--- license: apache-2.0 --- ## Unpadding implementation for transformers This repository contains the implementation of automatic unpadding and sequence packing for Hugging Face Transformers models. In version 5 of Transformers, attention handling across models was standardized, enabling older architectures such as BERT and RoBERTa to use Flash Attention. With Flash Attention support, it becomes possible to implement the unpadding trick previously utilized in [ModernBERT](https://huggingface.co/answerdotai/ModernBERT-large) (see [Unpadding and Sequence Packing](https://huggingface.co/blog/modernbert#unpadding-and-sequence-packing)). This technique involves automatically removing padding tokens and transforming the input tokens, typically represented as an N x M matrix (where N is the batch size and M is the length of the longest sequence in the batch), into a single, long vector containing the concatenated, padding-free sequences. This vector is then processed by the embedding layer and attention blocks. Right before the final model layer (e.g., LM head, classification head), it is transformed back into a matrix format. Unpadding can yield significant benefits in terms of computational efficiency and memory savings. The most substantial gains are achieved when there is high variance in the lengths of the processed texts. If the texts are of roughly equal length, the benefits will be minimal, though the model should still run faster than the original implementation. Below are several benchmarks supporting these claims. ### Inference The experiment involved performing reranking using the [polish-reranker-roberta-v3](https://huggingface.co/sdadas/polish-reranker-roberta-v3) model on a subset of queries from the [PIRB benchmark](https://huggingface.co/spaces/sdadas/pirb). We used 9 datasets from the Web Datasets group, with a maximum of 1,000 queries per dataset. Each query had 100 candidate documents. The model's task was to evaluate the relevance of the query-document pairs, resulting in over 800,000 predictions in total. The test was conducted on a single NVIDIA RTX A6000 GPU. Across all tested implementations, we used a fixed batch size of 32. The results are presented in the table below.
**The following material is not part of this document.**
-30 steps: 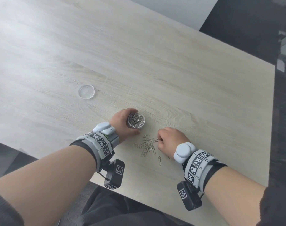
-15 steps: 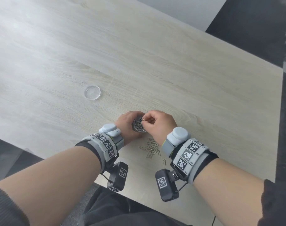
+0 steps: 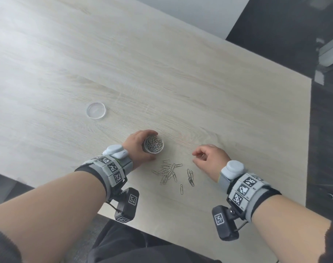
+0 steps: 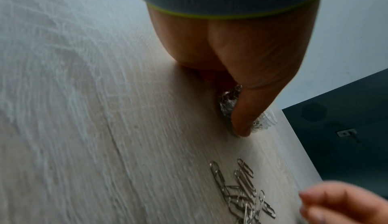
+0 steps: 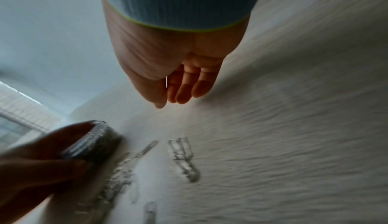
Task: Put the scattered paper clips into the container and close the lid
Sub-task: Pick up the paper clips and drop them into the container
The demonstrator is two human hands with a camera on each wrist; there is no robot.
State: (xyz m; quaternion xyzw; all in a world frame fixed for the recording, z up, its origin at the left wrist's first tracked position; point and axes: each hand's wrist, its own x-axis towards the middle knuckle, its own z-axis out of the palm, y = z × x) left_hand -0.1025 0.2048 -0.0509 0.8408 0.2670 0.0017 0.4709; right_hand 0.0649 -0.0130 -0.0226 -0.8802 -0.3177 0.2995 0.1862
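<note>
A small round clear container (image 3: pixel 153 144), nearly full of silver paper clips, stands on the pale wooden table (image 3: pixel 161 73). My left hand (image 3: pixel 136 146) grips its side; in the left wrist view the thumb (image 4: pixel 243 119) lies against the container (image 4: pixel 227 104). Loose paper clips (image 3: pixel 167 172) lie in a pile just in front of it, with a smaller bunch (image 3: pixel 190 177) and a single clip (image 3: pixel 181 189) to the right. My right hand (image 3: pixel 205 157) hovers right of the container, fingers (image 5: pixel 182 91) relaxed and empty. The clear lid (image 3: pixel 96 110) lies apart at the left.
The table's right edge (image 3: pixel 310 130) and near edge (image 3: pixel 161 238) are close to my hands. Dark floor lies beyond the right edge. Bare tabletop stretches away behind the container and the lid.
Half a second ago my right hand pinched clips over the container. It has since drawn back to the right and is empty. My left hand still holds the container.
</note>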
Implementation	Total time	Queries per second	Max VRAM
SDPA (transformers default)	1h 38m 46s	1.39	9006 MB
Flash-Attention	1h 16m 3s	1.81	6286 MB
Flash-Attention with unpadding	39m 13s	3.50	2368 MB

### Fine-Tuning In the next experiment, we fine-tuned the [polish-roberta-8k](https://huggingface.co/PKOBP/polish-roberta-8k) model on classification tasks. We measured the total time required to train the model for 10 epochs, including the time taken for evaluation on the validation split after each epoch and evaluation on the test set upon training completion. Two datasets were selected for this experiment: POLEMO-IN from the [KLEJ benchmark](https://klejbenchmark.com/) (short to medium text lengths) and banking-long from the [FinBench](https://arxiv.org/abs/2603.12191) benchmark (medium to very long texts). The tests were conducted on a single NVIDIA RTX A6000 GPU. The results are presented in the table below (OOM - CUDA out-of-memory error). For the dataset with shorter texts, training with unpadding is over twice as fast and consumes three times less memory compared to the default SDPA implementation. For the dataset with long texts, unpadding allows for training with 16 times larger batch sizes and is over three times faster than the original model.

Total batch size		SDPA (default)		Flash-Attention		Flash-Attention with unpadding
Micro batch size	Gradient accumulation	Total time	Max VRAM	Total time	Max VRAM	Total time	Max VRAM
POLEMO-IN (KLEJ)
32	1	1054s	40.88GB	931s	35.71GB	489s	12.64GB
BANKING-LONG
2	16	4734s	28.98GB	4906s	22.82GB	4290s	16.81GB
4	8	OOM	OOM	3434s	36.43GB	2347s	19.30GB
8	4	OOM	OOM	OOM	OOM	1753s	21.25GB
16	2	OOM	OOM	OOM	OOM	1563s	24.04GB
32	1	OOM	OOM	OOM	OOM	1475s	32.00GB